Nikkei slips after sharp rally as weak yen trend pauses; Canon rises

martes 18 de febrero de 2014 21:25 GYT

* Market needs substantial catalyst to rise further -
    * Nikkei sluggish as weak yen trend pauses after BOJ
    * Canon rises on share buyback plan

    By Ayai Tomisawa
    TOKYO, Feb 19 (Reuters) - Japan's Nikkei share average fell
on Wednesday morning, retreating from a 2 1/2-week high hit the
previous day, as investors took profits on banks and exporters
when the weak yen trend paused.
    The Nikkei shed 0.7 percent to 14,738.69 in
mid-morning trade after rising 3.1 percent at 14,843.24 on
Tuesday, the highest close since Jan. 31. It was the biggest
daily percentage gain since early August.
    Mitsubishi UFJ Financial Group dropped 1.4 percent,
Sumitomo Mitsui Financial Group shed 1.6 percent and
Mizuho Financial Group fell 1.8 percent. On Tuesday,
they all rose nearly 5 percent after the Bank Of Japan decided
to extend three special loan facilities by a year from their
scheduled expiry at the end of March and double the size of
funds available to banks. 
    Analysts said that the market took heart from the BOJ
announcement, but that effect will fizzle soon.
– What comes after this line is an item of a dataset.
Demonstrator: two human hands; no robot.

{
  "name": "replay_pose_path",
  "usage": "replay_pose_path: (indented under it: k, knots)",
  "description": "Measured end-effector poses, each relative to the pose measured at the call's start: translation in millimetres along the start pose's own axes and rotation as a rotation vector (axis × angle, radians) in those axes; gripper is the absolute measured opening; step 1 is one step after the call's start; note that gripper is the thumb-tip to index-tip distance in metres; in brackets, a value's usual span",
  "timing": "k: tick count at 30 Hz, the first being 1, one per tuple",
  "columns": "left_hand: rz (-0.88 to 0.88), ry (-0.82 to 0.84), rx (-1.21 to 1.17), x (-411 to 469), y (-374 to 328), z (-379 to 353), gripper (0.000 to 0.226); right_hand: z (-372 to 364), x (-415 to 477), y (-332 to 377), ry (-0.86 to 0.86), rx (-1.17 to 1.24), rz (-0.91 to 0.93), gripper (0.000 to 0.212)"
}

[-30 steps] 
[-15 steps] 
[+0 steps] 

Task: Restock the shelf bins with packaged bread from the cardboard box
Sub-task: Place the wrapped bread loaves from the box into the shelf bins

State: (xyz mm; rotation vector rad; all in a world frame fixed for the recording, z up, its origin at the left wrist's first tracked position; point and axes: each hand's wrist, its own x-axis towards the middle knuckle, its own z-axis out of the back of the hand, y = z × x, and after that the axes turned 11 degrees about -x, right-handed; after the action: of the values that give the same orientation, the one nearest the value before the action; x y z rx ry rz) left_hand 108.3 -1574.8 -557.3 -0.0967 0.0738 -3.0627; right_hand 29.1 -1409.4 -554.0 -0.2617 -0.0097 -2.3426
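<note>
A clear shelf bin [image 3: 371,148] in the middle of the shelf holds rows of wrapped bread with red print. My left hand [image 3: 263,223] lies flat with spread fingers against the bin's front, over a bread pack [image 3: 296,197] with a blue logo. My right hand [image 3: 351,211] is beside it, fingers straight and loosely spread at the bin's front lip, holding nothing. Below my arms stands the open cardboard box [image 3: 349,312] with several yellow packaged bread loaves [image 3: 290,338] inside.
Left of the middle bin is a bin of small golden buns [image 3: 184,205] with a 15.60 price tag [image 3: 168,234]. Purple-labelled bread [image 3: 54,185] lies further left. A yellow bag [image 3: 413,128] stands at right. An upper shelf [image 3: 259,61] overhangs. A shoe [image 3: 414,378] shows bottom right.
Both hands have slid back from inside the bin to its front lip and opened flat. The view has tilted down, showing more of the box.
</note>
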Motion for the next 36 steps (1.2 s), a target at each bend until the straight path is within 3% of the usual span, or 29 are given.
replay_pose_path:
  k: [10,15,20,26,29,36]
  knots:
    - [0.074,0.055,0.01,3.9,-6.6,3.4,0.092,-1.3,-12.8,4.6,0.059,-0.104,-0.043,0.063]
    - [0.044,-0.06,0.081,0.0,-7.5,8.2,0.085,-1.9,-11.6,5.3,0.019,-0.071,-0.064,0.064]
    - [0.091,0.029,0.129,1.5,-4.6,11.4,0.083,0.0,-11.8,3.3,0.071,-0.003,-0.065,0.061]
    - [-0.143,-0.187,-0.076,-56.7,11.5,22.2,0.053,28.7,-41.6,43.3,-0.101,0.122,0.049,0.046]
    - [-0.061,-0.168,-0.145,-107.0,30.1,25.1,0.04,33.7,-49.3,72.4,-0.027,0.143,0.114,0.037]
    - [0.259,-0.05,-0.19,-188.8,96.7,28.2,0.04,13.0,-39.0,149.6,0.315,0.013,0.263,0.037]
The market needs
more drivers for the benchmark to top its psychological
resistance line at 15,000 and rise further, they added.
    "Investors have either based their investment decisions on
U.S. economic data or expectations that the BOJ will ease
further," said Norihiro Fujito, senior investment strategist at
Mitsubishi UFJ Morgan Stanley Securities. "The market has relied
too much on the BOJ. We need a substantial reason to chase the
market higher such as concrete growth plan from our leader."
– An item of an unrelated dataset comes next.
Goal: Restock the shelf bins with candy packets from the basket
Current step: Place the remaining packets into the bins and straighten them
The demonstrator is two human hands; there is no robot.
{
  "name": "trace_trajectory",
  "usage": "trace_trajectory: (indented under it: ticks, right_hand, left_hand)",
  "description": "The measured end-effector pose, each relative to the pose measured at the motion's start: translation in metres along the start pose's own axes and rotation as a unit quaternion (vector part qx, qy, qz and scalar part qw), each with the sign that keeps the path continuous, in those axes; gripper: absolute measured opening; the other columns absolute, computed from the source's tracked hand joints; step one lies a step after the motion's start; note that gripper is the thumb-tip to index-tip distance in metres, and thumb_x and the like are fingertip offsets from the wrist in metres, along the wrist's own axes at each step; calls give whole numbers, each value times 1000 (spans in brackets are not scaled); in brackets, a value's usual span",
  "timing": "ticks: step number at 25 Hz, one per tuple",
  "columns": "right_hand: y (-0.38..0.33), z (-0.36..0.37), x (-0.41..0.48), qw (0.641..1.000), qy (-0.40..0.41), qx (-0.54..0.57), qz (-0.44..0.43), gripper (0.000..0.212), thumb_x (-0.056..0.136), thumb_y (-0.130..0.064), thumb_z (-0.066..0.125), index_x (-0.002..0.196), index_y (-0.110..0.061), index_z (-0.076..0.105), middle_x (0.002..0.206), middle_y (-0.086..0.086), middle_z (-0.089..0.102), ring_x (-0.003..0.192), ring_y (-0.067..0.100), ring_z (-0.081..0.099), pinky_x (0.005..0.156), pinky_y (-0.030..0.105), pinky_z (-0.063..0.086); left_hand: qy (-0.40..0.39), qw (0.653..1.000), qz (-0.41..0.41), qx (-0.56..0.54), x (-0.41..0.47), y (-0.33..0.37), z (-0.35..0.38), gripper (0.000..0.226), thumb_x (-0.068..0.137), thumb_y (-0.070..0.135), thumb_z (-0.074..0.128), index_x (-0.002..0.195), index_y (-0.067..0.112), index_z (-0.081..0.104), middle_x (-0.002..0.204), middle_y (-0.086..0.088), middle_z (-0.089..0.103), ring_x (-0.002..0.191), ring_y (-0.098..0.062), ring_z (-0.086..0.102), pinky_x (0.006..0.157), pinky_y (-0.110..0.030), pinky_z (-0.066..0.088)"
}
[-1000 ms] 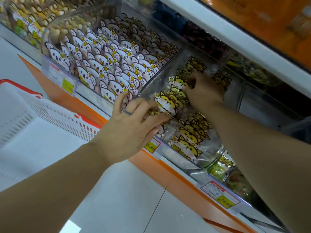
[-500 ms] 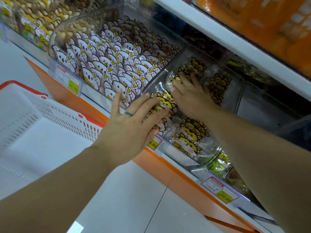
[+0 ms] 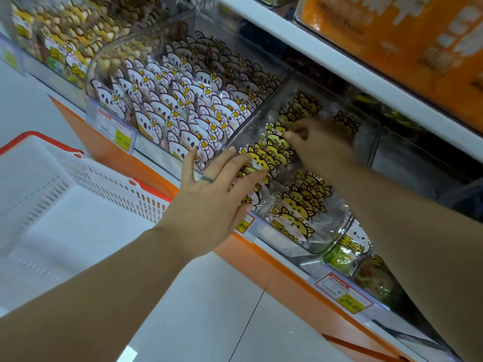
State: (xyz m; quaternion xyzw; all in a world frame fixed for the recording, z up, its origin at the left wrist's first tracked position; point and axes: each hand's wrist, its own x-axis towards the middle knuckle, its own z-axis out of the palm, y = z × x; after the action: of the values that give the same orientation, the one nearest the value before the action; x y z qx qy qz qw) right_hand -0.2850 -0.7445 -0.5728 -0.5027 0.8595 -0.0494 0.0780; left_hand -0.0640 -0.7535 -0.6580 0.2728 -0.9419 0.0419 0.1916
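Observation:
Yellow cat-face candy packets [image 3: 292,205] stand in rows inside a clear shelf bin [image 3: 337,236]. My left hand [image 3: 214,199] lies with straight fingers against the front-left row, pressing those packets back. Deeper in the same bin, my right hand [image 3: 321,145] has curled fingers pinching the tops of the middle packets [image 3: 278,142]. The white basket with a red rim [image 3: 146,188] sits at the lower left, and no packets show inside it.
A neighbouring clear bin is packed with white cat-face packets [image 3: 183,105]. Price tags [image 3: 121,135] hang on the orange shelf edge. A white upper shelf [image 3: 339,66] carrying orange boxes [image 3: 392,35] overhangs the bins. Green packets [image 3: 342,257] lie below right.
My right hand drew back from deep in the bin to the middle rows, and its fingers went from flat to curled on packet tops. My left hand stayed pressing the front row.

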Motion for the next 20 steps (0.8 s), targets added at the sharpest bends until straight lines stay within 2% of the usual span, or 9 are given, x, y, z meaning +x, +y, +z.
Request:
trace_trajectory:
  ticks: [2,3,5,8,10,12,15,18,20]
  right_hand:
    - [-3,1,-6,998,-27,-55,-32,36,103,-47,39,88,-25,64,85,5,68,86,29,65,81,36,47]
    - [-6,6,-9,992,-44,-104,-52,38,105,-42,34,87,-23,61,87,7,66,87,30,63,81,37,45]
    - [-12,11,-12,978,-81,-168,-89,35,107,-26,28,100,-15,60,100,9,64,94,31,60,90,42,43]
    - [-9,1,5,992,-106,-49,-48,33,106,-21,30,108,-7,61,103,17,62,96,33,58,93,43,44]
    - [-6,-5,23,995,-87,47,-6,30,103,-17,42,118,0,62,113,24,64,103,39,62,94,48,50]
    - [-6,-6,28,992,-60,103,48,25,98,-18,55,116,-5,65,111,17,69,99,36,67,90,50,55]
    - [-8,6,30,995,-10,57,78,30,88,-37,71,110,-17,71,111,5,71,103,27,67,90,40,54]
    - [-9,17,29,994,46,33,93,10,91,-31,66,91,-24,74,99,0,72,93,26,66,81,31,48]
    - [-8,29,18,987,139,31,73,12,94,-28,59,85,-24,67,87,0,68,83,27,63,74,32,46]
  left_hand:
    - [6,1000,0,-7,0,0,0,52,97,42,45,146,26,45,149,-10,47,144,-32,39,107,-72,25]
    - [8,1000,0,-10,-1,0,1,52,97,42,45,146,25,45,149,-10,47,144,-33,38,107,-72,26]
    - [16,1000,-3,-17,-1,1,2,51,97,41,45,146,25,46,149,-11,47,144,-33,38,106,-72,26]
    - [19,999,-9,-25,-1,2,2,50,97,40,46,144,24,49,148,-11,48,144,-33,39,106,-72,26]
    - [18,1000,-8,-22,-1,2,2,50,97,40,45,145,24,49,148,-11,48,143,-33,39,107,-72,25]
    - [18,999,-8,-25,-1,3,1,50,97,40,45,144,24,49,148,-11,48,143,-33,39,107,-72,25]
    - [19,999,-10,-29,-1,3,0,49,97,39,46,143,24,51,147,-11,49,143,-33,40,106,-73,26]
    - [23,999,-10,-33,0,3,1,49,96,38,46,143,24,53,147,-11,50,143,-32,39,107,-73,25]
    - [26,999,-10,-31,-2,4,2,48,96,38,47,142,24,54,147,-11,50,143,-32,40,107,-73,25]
    Last June, Prime Minister Shinzo Abe disappointed the market
with his detail-lacking 'third arrow of Abenomics', or the plan
to pull the country out of its long slump.
    "If he does not flesh out his 'third arrow' by the end of
this fiscal year, it would be disappointing," Fujito said.
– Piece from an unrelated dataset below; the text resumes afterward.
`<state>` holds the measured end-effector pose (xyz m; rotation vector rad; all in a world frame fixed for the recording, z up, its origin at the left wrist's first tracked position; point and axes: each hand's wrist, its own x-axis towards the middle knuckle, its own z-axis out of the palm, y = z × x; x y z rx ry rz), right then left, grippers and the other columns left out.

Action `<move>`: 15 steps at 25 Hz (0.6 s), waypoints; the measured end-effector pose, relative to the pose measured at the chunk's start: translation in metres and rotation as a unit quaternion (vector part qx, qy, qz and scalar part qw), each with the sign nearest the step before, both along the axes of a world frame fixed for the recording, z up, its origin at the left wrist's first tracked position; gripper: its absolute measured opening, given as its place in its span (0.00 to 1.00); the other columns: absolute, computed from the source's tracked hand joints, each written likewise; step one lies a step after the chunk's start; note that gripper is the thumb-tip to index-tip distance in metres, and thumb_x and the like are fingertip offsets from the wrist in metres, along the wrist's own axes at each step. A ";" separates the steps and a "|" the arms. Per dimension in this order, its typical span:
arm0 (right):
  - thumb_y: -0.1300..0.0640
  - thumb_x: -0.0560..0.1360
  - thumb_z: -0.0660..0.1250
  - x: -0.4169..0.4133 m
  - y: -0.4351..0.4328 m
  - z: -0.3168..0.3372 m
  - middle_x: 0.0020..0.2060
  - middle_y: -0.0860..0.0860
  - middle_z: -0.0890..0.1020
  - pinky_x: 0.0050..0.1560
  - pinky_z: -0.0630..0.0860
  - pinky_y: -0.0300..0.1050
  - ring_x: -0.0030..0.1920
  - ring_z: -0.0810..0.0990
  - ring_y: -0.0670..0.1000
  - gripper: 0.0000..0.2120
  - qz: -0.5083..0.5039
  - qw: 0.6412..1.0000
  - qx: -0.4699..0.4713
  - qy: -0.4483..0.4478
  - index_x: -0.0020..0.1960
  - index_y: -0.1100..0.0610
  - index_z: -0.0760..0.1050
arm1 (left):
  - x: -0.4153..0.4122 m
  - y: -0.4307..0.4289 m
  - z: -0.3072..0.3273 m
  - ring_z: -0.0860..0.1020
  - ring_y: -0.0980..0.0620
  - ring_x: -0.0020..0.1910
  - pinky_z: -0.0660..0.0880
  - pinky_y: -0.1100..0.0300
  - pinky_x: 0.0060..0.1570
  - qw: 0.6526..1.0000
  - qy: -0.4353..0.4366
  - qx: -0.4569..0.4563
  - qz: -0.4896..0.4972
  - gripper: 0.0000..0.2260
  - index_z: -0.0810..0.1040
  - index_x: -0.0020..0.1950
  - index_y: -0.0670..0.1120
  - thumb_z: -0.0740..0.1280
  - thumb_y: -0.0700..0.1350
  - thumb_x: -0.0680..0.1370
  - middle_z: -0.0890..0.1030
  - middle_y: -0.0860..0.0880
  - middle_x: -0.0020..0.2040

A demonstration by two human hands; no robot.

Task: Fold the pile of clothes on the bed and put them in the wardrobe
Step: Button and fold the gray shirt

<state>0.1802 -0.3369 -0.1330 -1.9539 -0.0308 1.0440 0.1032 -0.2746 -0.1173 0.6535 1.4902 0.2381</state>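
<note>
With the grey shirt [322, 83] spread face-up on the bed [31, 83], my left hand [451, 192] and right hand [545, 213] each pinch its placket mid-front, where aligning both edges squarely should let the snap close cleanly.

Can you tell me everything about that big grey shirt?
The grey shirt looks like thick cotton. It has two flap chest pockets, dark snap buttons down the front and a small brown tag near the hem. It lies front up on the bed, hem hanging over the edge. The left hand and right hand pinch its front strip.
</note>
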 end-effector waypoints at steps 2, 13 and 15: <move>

    The Topix shed 0.2 percent to 1,221.50.
    Exporters were weaker after enjoying rallies on Tuesday,
with Honda Motor Co falling 1.6 percent and Sony Corp
 shedding 1.9 percent.
    But Canon Inc bucked the weakness, rising 2.5
percent after the company said it would buy up to 18 million  of
its own shares worth 50 billion yen, or 1.6 percent of its
outstanding shares. Canon was the fifth most-traded stock by
    The JPX-Nikkei Index 400, an index launched this
year comprised of firms with high return on equity and strong
corporate governance, dropped 0.1 percent to 11,051.95.